*The problem:* Return only that part of the material below which starts with the line containing "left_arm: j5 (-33" and goes on through the line containing "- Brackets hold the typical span", restated exactly.

*Data provided:*
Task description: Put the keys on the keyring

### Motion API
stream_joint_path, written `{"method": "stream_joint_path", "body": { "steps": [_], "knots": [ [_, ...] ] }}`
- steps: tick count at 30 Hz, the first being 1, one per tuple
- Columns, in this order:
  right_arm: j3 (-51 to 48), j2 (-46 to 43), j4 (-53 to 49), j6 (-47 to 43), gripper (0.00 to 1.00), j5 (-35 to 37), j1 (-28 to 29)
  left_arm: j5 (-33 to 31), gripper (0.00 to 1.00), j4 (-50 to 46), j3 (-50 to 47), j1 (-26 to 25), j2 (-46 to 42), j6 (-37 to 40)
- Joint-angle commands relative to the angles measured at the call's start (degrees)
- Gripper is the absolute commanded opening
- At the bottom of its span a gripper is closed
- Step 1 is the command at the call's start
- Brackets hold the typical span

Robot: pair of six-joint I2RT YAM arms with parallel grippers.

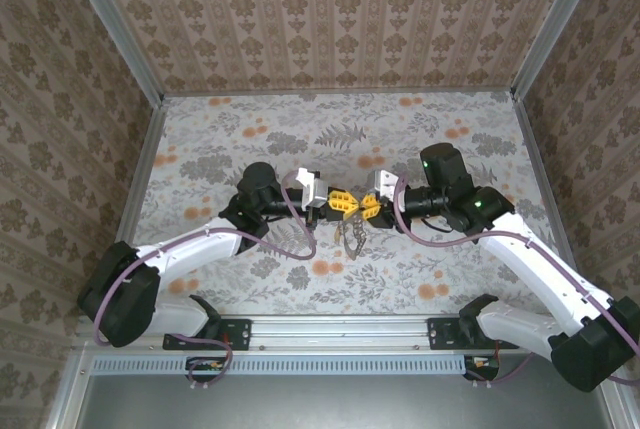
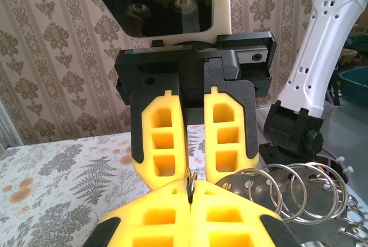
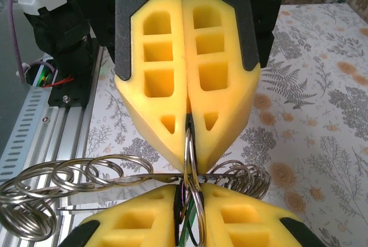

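– Over the middle of the desk (image 1: 250,129), a little toward its near edge, the left gripper (image 1: 338,203) and the right gripper (image 1: 368,207) are meeting tip to tip. Why so close?

– The left jaws are pressing fully together on the thin wire of the keyring (image 3: 190,155), presenting it edge-on like a post. The right jaws are facing it, standing narrowly apart around the same wire. A green sliver (image 3: 184,232) is sitting between the right jaws; it may be one of the keys.

– Are the right jaws actually clamping anything?

– I cannot tell; wire and sliver are lying in the gap, but the pinch itself is hidden.

– And the silvery split rings (image 2: 336,192)?

– They are dangling off the loop to both sides, hanging free above the desk.

– Is there room to work?

– Plenty, I judge. The side and far edges are lying well apart from both grippers, and the metal rail (image 1: 330,329) along the near edge is sitting lower. The tight spot is between the tips themselves, so any threading is calling for small, straight strokes.
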Motion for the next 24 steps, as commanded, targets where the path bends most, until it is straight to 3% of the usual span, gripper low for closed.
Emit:
{"method": "stream_joint_path", "body": {
  "steps": [1, 7, 12, 24],
  "knots": [
    [0.75, -1.38, -0.31, -1.85, 0.2, -1.52, 0.85, 0.57, 0.0, 0.32, 1.86, -0.26, 0.58, 0.77],
    [0.46, -2.41, -0.45, -1.85, 0.26, -0.22, 0.84, 0.34, 0.0, -0.14, 1.68, -0.28, 0.3, 1.31],
    [1.26, -2.3, -3.1, -3.51, 0.19, 2.0, 0.84, -0.2, 0.0, -2.37, 1.74, -0.46, -0.57, 2.83],
    [0.03, -2.08, 0.29, -2.68, 0.2, -1.94, 0.91, -0.02, 0.0, -5.04, 2.0, -0.84, -1.17, 4.01]
  ]
}}
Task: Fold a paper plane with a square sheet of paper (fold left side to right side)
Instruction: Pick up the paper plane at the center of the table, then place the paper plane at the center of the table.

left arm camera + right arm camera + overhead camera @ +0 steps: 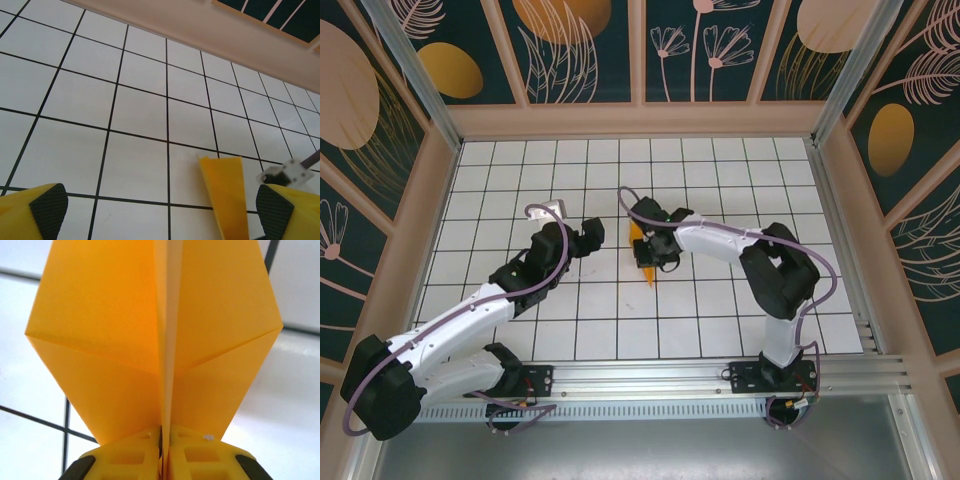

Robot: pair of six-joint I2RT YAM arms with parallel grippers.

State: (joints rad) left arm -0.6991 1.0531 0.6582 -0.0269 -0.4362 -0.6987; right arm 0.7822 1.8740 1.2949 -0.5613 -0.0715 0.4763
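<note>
From above, the right gripper (648, 250) covers most of the paper plane (650, 272) — only its pointed near tip and an orange sliver at the far end show. In the right wrist view the plane's top runs off the upper edge, its centre crease vanishes between the closed jaws, and the tabletop (30, 390) behind is blurred. In the left wrist view the bottom edge cuts off the plane's lower part and the fingers (47, 205) of the left gripper (161, 206) — the plane's length cannot be told there.
</note>
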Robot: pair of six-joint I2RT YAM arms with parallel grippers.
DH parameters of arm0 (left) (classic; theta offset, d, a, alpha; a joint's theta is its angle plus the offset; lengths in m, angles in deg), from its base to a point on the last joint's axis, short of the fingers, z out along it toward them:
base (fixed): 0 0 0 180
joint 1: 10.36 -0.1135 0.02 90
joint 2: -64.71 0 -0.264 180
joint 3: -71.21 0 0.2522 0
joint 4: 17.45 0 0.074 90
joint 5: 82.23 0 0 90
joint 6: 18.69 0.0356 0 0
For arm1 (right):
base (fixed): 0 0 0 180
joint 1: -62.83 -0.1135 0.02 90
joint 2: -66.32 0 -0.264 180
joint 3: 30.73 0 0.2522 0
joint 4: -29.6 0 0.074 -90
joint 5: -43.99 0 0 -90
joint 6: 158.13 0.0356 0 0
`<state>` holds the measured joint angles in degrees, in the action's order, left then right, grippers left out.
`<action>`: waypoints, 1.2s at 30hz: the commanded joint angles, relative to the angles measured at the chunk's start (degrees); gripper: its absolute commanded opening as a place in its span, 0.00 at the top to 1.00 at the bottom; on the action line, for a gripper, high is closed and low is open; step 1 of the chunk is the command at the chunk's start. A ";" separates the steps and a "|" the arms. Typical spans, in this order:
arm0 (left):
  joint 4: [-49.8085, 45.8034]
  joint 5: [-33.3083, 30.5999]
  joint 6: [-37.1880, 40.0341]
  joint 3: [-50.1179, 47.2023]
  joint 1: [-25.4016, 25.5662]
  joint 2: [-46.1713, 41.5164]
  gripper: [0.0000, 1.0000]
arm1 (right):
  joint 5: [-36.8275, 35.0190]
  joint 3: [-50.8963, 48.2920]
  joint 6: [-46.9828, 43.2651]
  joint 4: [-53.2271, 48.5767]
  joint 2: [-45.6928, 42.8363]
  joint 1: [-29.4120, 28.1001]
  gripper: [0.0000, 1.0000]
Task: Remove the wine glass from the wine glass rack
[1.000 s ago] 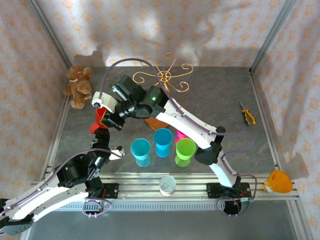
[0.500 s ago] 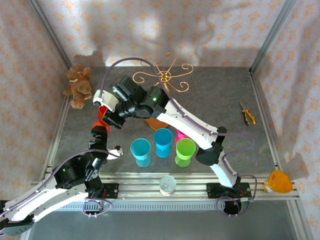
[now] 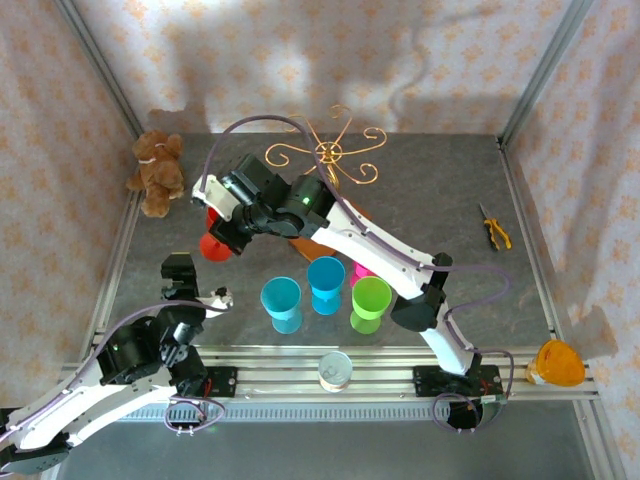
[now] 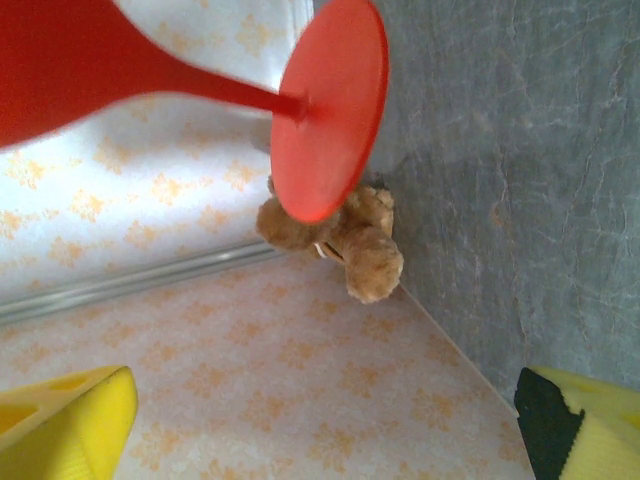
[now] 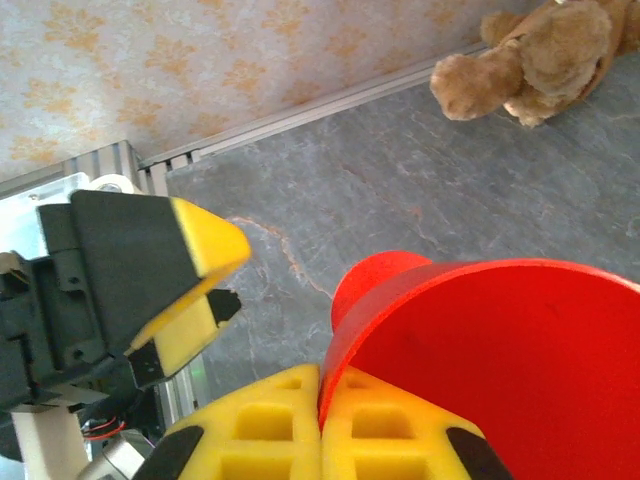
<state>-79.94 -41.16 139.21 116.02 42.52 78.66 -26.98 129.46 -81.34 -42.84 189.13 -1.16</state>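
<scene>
The right fingers (image 5: 260, 425) are clamped on the rim of the red wine glass (image 5: 520, 350). Their yellow pads meet at the edge of its bowl, and the round foot shows just beyond the bowl, over the grey worktop (image 5: 420, 190). From above, the glass (image 3: 211, 244) hangs at the tips of the right fingers (image 3: 226, 232), off the wine glass rack (image 3: 330, 152). The rack's gold curled arms stand well behind those fingers, apart from the glass. Part of the rack's orange-brown base shows under the right arm. Whether the glass foot touches the worktop cannot be told.

The left fingers (image 4: 70, 420) stand wide apart and hold nothing, one yellow pad at each lower corner of the left wrist view. Ahead of them and above their gap, the wine glass (image 4: 330, 105) lies across the view, bowl to the left, thin stem and flat foot to the right. A brown teddy bear (image 4: 345, 240) sits past the foot against the papered wall. From above, the left fingers (image 3: 180, 270) sit near the glass on its near side, not touching it.

To the right of the left fingers stand two blue cups (image 3: 281, 300), a green cup (image 3: 371, 298) and a pink cup (image 3: 362, 268).
</scene>
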 commanded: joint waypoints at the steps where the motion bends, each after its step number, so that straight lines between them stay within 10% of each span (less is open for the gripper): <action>1: -3.38 -4.87 -3.33 1.00 0.31 -1.78 0.01 | -3.23 -0.77 2.32 1.55 -2.04 -0.33 1.00; 36: 3.66 -17.77 -3.80 0.59 0.29 -12.01 0.01 | -11.77 -7.82 12.08 2.17 1.50 -1.93 1.00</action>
<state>-78.30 -56.44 134.79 115.06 42.52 67.67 -36.22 121.72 -70.54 -40.92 189.19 -2.51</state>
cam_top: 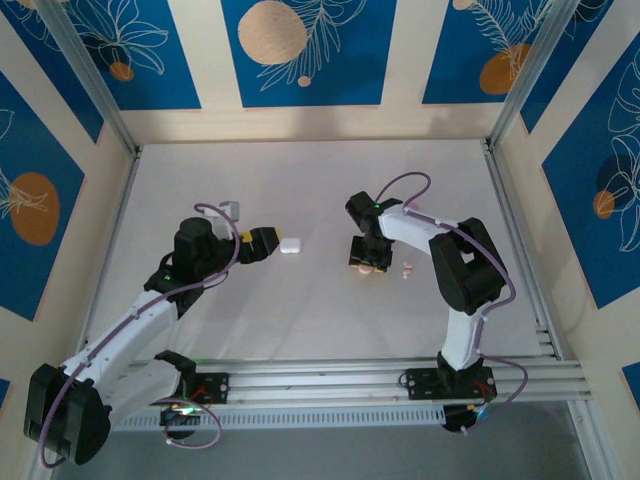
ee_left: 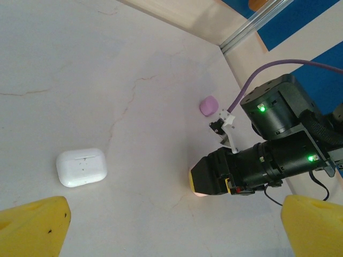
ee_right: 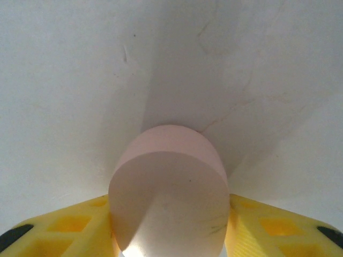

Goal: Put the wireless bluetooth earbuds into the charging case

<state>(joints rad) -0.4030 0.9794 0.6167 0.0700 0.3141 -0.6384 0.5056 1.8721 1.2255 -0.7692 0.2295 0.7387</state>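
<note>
Right wrist view: your right fingers (ee_right: 75,230) bracket the pale pink rounded plastic charging case (ee_right: 169,187). One yellow finger sits against each flank, partway closed, so they look pinched on it. How firm the hold is, can't tell. The case rests on the white bench (ee_right: 64,80), lid apparently down. Top external puts this pair just right of centre.

Your left fingers (ee_left: 37,227) are spread as wide as they go, w/ nothing between them. They point at the white glossy pebble-shaped case (ee_left: 81,167), which lies flat on the bench, near but untouched, lid shut.

Earbuds: the one candidate you can pick out is a tiny pale pink piece (cam_top: 407,270) on the bench just right of the right fingers, apart from the pink case. From the left wrist it reads as a small lilac-pink lump (ee_left: 208,105) beyond the right arm. It's too small to confirm a stem.

Progress, as a judgement: early. Both cases look closed and that piece lies loose, so nothing looks seated yet. Left for you: steady + open a case, pick up each earbud, seat it in its slot, shut the lid.
</note>
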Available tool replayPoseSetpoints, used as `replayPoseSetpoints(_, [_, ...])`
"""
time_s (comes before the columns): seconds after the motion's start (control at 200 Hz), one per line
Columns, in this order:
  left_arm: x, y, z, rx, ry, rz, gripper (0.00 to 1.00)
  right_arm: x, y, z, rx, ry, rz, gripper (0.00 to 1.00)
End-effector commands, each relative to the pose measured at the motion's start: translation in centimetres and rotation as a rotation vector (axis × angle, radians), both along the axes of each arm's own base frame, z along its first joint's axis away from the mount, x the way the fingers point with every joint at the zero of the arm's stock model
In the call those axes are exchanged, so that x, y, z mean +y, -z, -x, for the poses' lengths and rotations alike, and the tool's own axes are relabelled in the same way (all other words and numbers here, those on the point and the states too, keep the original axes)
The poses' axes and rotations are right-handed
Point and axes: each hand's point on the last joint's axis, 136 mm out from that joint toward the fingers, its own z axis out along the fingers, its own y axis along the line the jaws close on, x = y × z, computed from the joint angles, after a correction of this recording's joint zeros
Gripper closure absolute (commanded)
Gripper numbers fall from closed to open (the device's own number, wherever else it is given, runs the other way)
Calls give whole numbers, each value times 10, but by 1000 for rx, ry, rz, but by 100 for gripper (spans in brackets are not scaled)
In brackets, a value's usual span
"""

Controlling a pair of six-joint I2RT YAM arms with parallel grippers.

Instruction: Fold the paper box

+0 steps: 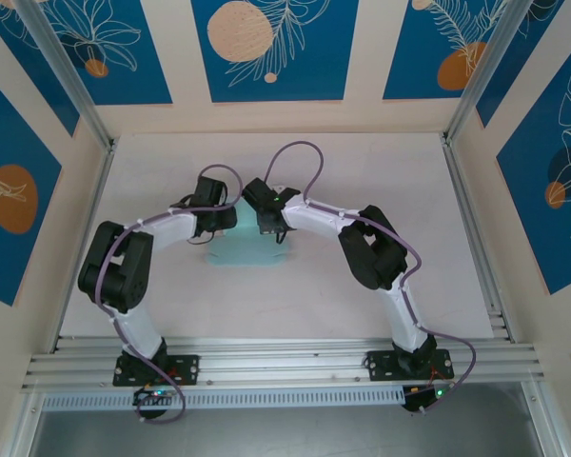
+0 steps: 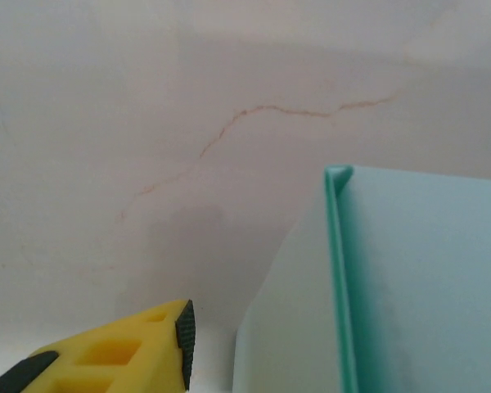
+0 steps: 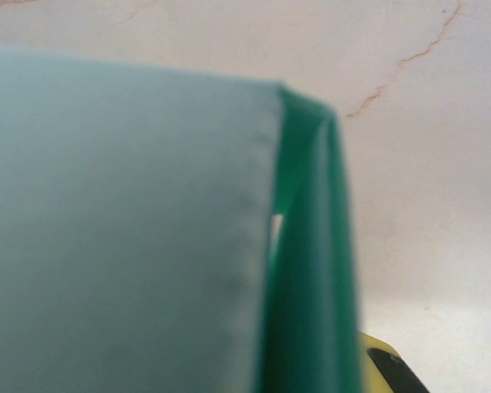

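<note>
**A:** Start on the left. What is the left gripper (image 1: 216, 225) doing?

**B:** From above, it sits at the left side of the paper box (image 1: 246, 251). The box lies on the table (image 1: 381, 181), directly between the two grippers. That view is too small to show how the jaws stand.

**A:** Does the left wrist camera help?

**B:** It does. One yellow finger (image 2: 139, 356) with a black pad shows just left of the box, with bare tabletop between them. Its partner is hidden. The finger I see stands off to one side and touches no card, so the jaws are parted and grip nothing. This view also shows that the box has an upright pale-blue wall, capped by a green folded edge (image 2: 340, 270). Beyond the box a thin brown vein (image 2: 295, 110) runs across the tabletop.

**A:** And on the right?

**B:** From above, the right gripper (image 1: 267, 225) comes down on the box's right part, with its fingertips lost against the card. The right wrist camera is much closer. A pale-blue panel covers the left of that view, and to its right a green doubled fold (image 3: 311, 246) runs down out of the picture. A yellow fingertip (image 3: 390, 368) lies hard against the right of that fold. The jaws are closed and pinch the box's wall.
</note>
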Motion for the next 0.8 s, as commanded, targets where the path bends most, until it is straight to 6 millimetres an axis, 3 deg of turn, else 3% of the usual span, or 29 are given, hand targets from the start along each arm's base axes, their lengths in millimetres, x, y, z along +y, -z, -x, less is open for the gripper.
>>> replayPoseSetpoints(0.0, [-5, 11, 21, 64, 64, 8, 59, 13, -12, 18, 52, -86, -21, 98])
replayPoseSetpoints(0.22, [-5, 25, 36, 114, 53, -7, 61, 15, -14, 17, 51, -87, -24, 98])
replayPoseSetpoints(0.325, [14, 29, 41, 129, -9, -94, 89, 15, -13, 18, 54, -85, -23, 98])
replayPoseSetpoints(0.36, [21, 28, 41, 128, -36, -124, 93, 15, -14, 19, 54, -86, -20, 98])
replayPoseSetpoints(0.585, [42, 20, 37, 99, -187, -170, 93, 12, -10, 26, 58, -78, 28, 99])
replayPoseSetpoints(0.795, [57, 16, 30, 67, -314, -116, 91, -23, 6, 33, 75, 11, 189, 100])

*Result of this task:*
  left_arm: j5 (-33 to 31), gripper (0.00 to 1.00), j4 (-50 to 46), j3 (-50 to 47), j1 (-26 to 25), j2 (-46 to 42), j6 (-37 to 40)
- Joint-angle commands relative to the angles measured at the call's start (degrees)
- Gripper is the absolute commanded opening
- At the bottom of its span a gripper is closed
- Step 1 is the command at the call's start
- Brackets hold the typical span

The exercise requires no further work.